If a doctor suggests he AA, and you don’t want to go to the AA, you don’t have to go to the AA.
11. Medication Can Help You Quit Drinking Alcohol
Another misconception is that your doctor can prescribe you a medication for quitting drinking, and this medication can help you quit.
From my perspective, I hate medication. I think it’s another one of those short term, instant gratification solutions.
All the alcohol drugs help you quit alcohol in the moment, they help you not want it in the moment.
There’s one called Antabuse, which makes you feel ill when you drink alcohol because it blocks off one of the chemicals your body uses to metabolize the alcohol. So when you drink, it makes you want to vomit.
In order for that to work long-term, you have to keep taking the drug. Otherwise, as soon as you stop, then you can drink as normal.
So unless you deal with your life and the behaviour, and what’s causing you drink, unless you deal with the habit itself, then it’s still going to be there when you stop drinking.

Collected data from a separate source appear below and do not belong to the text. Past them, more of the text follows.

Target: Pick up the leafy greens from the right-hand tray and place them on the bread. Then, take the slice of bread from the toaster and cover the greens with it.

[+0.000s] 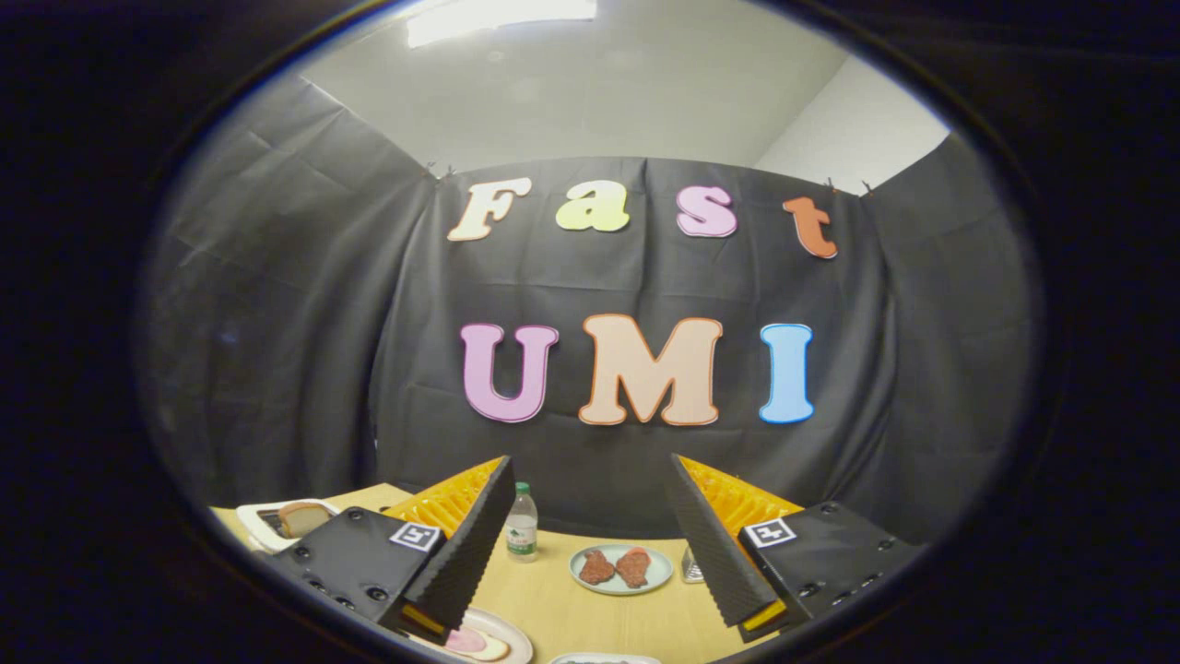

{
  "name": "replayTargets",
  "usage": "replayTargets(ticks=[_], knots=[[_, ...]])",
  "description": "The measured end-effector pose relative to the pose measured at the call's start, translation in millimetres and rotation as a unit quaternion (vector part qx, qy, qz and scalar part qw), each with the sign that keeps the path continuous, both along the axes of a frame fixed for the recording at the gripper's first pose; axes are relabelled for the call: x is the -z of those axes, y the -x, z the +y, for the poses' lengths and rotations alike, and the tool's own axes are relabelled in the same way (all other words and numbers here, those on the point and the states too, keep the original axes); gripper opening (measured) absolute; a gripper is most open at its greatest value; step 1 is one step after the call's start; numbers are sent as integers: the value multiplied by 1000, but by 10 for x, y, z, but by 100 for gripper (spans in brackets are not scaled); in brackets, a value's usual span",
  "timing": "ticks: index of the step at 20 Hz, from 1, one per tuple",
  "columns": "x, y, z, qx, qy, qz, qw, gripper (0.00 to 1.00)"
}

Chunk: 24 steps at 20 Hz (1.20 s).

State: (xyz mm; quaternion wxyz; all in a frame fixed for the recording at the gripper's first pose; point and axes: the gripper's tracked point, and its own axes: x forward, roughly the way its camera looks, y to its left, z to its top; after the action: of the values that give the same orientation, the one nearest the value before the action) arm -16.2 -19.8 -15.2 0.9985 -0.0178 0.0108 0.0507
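My gripper (590, 461) is held high above the wooden table (553, 599), open wide, with nothing between its fingers. A white toaster (277, 527) stands beyond the left finger with a slice of bread (297, 518) sticking up out of it. Beside the base of the left finger lies a plate (512, 638) carrying bread with a pink slice (468, 640) on top. The rim of another tray (604, 658) peeks in low between the fingers; what it holds is hidden.
A small water bottle (521, 523) stands upright at the back of the table. To its right is a pale plate (620, 568) with two reddish-brown pieces. A small glass shaker (691, 564) stands beside the right finger.
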Motion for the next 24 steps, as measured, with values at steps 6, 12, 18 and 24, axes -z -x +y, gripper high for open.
replayTargets(ticks=[6, 12, 18, 24], knots=[[243, 70, -26, -69, 56, 28, 996, 100], [722, 136, -32, -149, 98, 83, 981, 100], [1196, 140, -178, -214, 122, 145, 958, 99], [1766, 179, -289, -259, 145, 209, 932, 99]])
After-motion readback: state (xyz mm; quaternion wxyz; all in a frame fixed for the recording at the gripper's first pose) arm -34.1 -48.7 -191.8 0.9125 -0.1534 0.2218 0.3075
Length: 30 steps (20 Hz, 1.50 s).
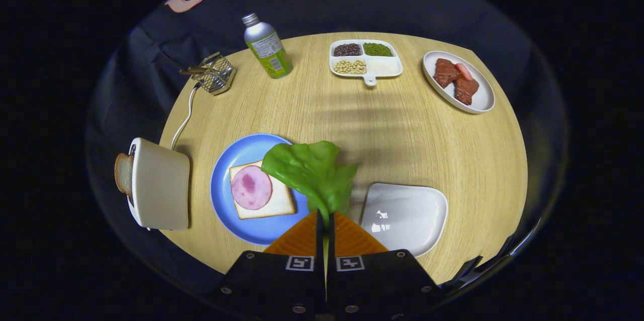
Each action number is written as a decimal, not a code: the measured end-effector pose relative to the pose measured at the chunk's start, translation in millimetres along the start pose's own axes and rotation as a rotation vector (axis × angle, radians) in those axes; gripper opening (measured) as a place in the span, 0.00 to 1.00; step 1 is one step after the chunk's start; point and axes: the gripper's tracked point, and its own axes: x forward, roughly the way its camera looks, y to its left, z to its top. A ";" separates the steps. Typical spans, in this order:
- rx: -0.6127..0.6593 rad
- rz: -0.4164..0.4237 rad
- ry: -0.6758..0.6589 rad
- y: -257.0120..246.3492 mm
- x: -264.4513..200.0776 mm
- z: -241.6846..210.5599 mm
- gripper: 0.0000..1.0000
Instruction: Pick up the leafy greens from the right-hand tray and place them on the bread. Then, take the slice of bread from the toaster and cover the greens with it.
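Lettuce (313, 172) pinched by its stem between the two orange fingers (297, 240) of the gripper (325, 220), held above the table (402, 130).

The jaws are closed together on the base of the leaf, which fans up and ahead of the fingertips, its left edge overlapping the blue plate (236, 152) in view. On that plate, just left of the fingers, lies a slice of bread (282, 203) with a round of ham (251, 187) on top. Right of the fingers sits the white tray (407, 215). Farther left stands the toaster (161, 185) with a slice of toast (122, 172) sticking out of it. Beyond, near the table's far edge, are a bottle (266, 49), a small wire basket (217, 75), a divided dish of beans (365, 58) and a plate of meat (459, 82).
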 end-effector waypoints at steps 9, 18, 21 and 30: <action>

So why not deal with the habit first?
You don’t know what the side effects of these things are, the short or long-term. And none of the drug companies know that for sure. All they are interested in doing is selling you the drug, and getting it past the FDA or whatever administration they have to get it past, in order to prove that it’s viable and it’s not going to kill too many people. But they do have serious side effects, though.
Nobody knows what they are, but you can be sure they are there.
I think it’s one of those instant gratification things. People don’t want to put up with the hard work of doing this.
It’s like people taking sleeping pills because they don’t want to put up with a few sleepless nights.
Your body will adjust without the medications. If you start messing around with medications, then you’re lengthening the time your body needs to adjust.
There are just so many misconceptions about quitting drinking and these are just a few of them. We’re surrounded by misconceptions that alcohol drinking is normal. That’s what the alcohol companies are trying to sell us.
That’s rubbish in my book.
We propagandize ourselves and brainwash ourselves about this all the time. We like to hear good news about our bad habits. We tell ourselves lies about what we’re doing in order to placate that part of our minds that doesn’t want us to think we’re dumb.
I drank for 35 years. I put the toxin into my body for 35 years. I had loads and loads of different excuses for doing that.
“Nothing is more dangerous for a new truth than an old misconception”… Goethe
Until next time…
Onwards and Upwards!
Kevin this is really helpful. Encouraging. For the first time in … who knows how long … I see a light at the end of the tunnel. There’s HOPE! Your words make utter sense. The problem is ‘blindingly’ obvious, and the solution is ‘blindingly’ obvious. How could I have been so duped? So ignorant? Thank you and thank you again.